**Work to complete**. Output each line from the one that contains "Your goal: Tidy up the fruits" to the final line of the data below, exactly, and include nothing else.

**Provided material**.
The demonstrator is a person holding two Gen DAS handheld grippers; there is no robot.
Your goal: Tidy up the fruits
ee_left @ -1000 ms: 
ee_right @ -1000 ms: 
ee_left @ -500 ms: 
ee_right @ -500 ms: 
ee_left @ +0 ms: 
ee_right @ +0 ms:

**Answer area**.
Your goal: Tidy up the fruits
ee_left @ -1000 ms: 
ee_right @ -1000 ms: 
ee_left @ -500 ms: 
ee_right @ -500 ms: 
ee_left @ +0 ms: 
ee_right @ +0 ms:

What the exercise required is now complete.